For the PoppySeed Filling:

  • 1 cup poppy seeds dry
  • 8 to 10 oz sweetened condensed milk about 2/3 of a 14 oz can

Optional Add-ins:

  • raisins white or brown
  • walnut finely chopped

Tools you'll need:

  • A meat/food grinder preferred method
  • - OR - a clean coffee grinder can be milled in small batches.

Instructions

  1. Rinse poppy seeds thoroughly in a fine mesh colander, then drain them and transfer to a medium sauce pan.
  2. Add 3 cups water to the pot. Over medium heat, bring to a simmer. (Don’t boil). Turn off. Cover with lid and let it sit for 30 minutes. Return to a simmer (don’t boil). Turn off. Cover and let it sit for another 30 minutes.
  3. Drain poppy seeds well through a colander or by keeping lid on and placing several layers of cheese cloth on lid to catch stray poppy seeds. Life is just easier when you use a fine mesh sieve.
  4. Push the poppy seeds through a food grinder, using the fine grinding plate. I use my KitchenAid food grinder attachment for my stand mixer. You can also use a coffee grinder and do it in smaller batches.
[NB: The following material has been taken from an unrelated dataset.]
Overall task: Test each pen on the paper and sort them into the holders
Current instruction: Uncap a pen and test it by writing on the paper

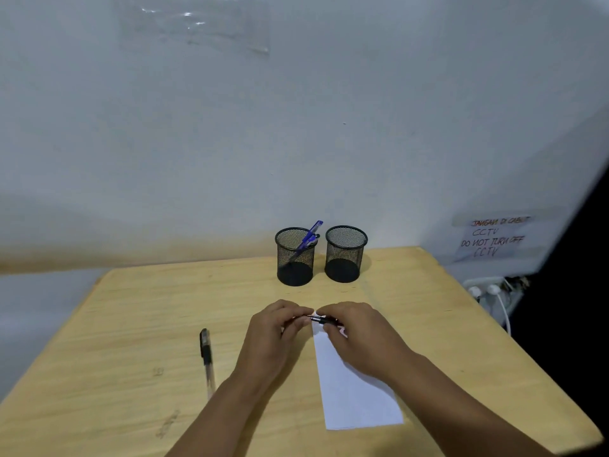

Note: If using a meat grinder, you need to push firmly. The seeds won’t grind well unless they are under pressure. P.S. I’ve tried putting them through a food processor and it did not work. Drain off excess liquid if any has accumulated in the bowl.
  5. Mix 8-10 ounces of sweetened condensed milk into ground poppy seeds. I like to add 10 oz. Add raisins if desired (depending on the recipe you're making). Store in tupperware and refrigerate until ready to use.